### GOAL OF THE EXERCISE
For the word "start", state how many lines of the listing below contain it. Give the number and nothing more.

### DATA EXTRACT
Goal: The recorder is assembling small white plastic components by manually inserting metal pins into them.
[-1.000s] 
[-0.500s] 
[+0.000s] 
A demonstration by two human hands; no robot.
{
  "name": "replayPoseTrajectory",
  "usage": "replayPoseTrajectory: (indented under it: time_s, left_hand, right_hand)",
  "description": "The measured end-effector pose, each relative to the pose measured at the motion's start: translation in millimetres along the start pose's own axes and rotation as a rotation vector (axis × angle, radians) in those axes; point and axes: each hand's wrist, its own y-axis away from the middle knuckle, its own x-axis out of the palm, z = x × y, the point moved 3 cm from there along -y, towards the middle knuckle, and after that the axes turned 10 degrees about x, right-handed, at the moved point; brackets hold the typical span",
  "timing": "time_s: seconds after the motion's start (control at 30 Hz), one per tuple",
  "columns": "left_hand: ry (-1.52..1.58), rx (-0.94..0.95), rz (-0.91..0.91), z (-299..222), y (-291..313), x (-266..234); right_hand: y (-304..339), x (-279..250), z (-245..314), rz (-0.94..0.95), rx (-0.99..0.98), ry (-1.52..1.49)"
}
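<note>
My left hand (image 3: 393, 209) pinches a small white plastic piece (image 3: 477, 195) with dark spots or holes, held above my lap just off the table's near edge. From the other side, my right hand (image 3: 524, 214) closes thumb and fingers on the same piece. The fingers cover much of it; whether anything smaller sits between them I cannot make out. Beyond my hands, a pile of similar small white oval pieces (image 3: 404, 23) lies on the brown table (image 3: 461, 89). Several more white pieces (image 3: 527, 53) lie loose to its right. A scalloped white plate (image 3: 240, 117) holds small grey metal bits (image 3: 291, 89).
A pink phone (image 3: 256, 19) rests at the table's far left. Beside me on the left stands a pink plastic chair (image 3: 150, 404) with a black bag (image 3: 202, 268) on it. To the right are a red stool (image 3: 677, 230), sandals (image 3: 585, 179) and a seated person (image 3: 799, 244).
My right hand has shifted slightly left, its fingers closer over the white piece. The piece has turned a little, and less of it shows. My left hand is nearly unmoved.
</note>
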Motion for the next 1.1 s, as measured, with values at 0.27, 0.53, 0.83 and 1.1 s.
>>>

### ANSWER FOR THIS EXERCISE
2